Re: [mpir-devel] Re: A new FFT for the New Year

Bill Hart Sun, 03 Jan 2010 12:24:14 -0800

8. What remains to be done.

Wow, I made it all the way to section 8! This is the most important
section, where I describe what remains, in order to make this
implementation really fast, clean and worth switching out the existing
implementation in MPIR.

I'm very interested if people would like to volunteer to work on
various projects. They range from the completely trivial, which can be
carried out by anyone, right through to things that could turn into
research projects (some of the first four things below).

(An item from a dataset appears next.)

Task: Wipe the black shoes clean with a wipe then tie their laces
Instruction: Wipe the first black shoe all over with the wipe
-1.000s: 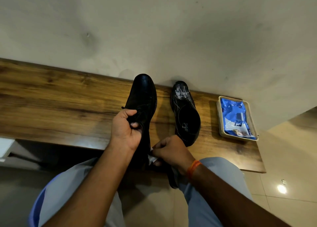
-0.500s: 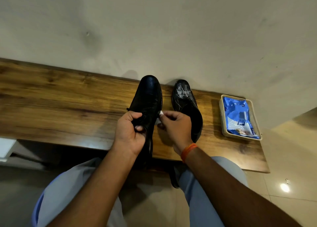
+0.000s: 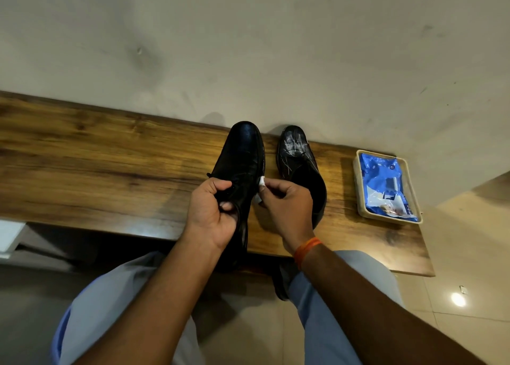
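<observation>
Left hand is gripping the left shoe at the counter's front edge; right hand is pinching a wipe, apparently against its side.

The tabletop is brown wood grain with a soft sheen. The left black shoe looks like smooth, glossy leather; the right black shoe is shiny but streaked with pale scuffs. The blue wipes packet is glossy plastic film in a beige tray.

A plain indoor room: wooden bench against a scuffed wall, glossy tiled floor.
</observation>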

This list applies to the version of the code that I am about to commit
to the repo, which is slightly modified from the version currently in
there. Specifically I'm talking about new_fft.c, i.e. the one that
doesn't need FLINT (which I don't see any point in continuing to
update - it's there for reference only).

Clearly the high level ideas that need the most work are:

1) Implement the sqrt2 trick. In the ring Z/pZ where p = 2^B + 1 the
value 2^(2B/4)-2^(B/4) is a square root of 2. This means you can have
convolutions of length 4m instead of 2m by using these extra roots of
unity. It should be the case that these are only needed in the very
top layer of the FFT and IFFT. However one should still implement
these efficiently. Obviously one decomposes a multiplication by
(sqrt(2))^{2i+1} into 2^i*sqrt(2) (and clearly sqrt(2)^{2i} just
becomes 2^i which we can already do).

The left hand half of the FFT butterfly is unaffected, but the right
hand half will need multiplication by sqrt. One can multiply by
2^{B/4} first, combining this with the existing butterfly shifts. Then
one addmuls by a further 2^(B/4) for the other "leg" of the sqrt2.
Whilst this is less efficient than a standard butterfly it allows one
to double the convolution length, work with smaller coefficients in
the pointwise mults and the cost is only small, at the very top layer.

For the IFFT one must do a similar thing, decomposing the
multiplication by sqrt2. There it is slightly more complex. The best
we can probably do is to apply the usual bitshifts first, then apply a
sqrt2 combined with any limb shifts, then do a sumdiff. That's three
operations, but without additional assembly functions I don't see how
to do better. At least any negations can be more easily combined with
the sumdiff.

2) Come up with a decent negacyclic convolution strategy. I think a
lot of work could be done on this, even research. It's currently
inefficient because we need to use a multiple of half the FFT length
for the coefficient bit size, which means too much padding.

FLINT has some fairly intricate strategy which I barely understand. I
think it uses a naive negacyclic convolution with *coefficients*
modulo a power of the limb size, i.e. mod B^i for some small i and
combines it with the information you get from an FFT negacyclic
convolution with *coefficients* modulo some 2^b+1. It's still a
negacyclic convolution, so that still gives you the product mod 2^B+1
that you are after. I'm not sure if that is the idea or not. I just
remembering it being a real headscrew for me when I tried to figure it
out.

I don't think the FLINT implementation was ever carried through to its
logical conclusion however. It does work, but I don't know about the
efficiency. It is definitely more efficient than what I am currently
doing however, which is nothing. From memory the idea in FLINT was to
force the pointwise multiplication *of the FFT negacyclic convolution*
to be a multiple of 3 limbs, so that the identity 2^3B+1 =
(2^B+1)(2^2B-2^B+1) can be used, as explained in an earlier section.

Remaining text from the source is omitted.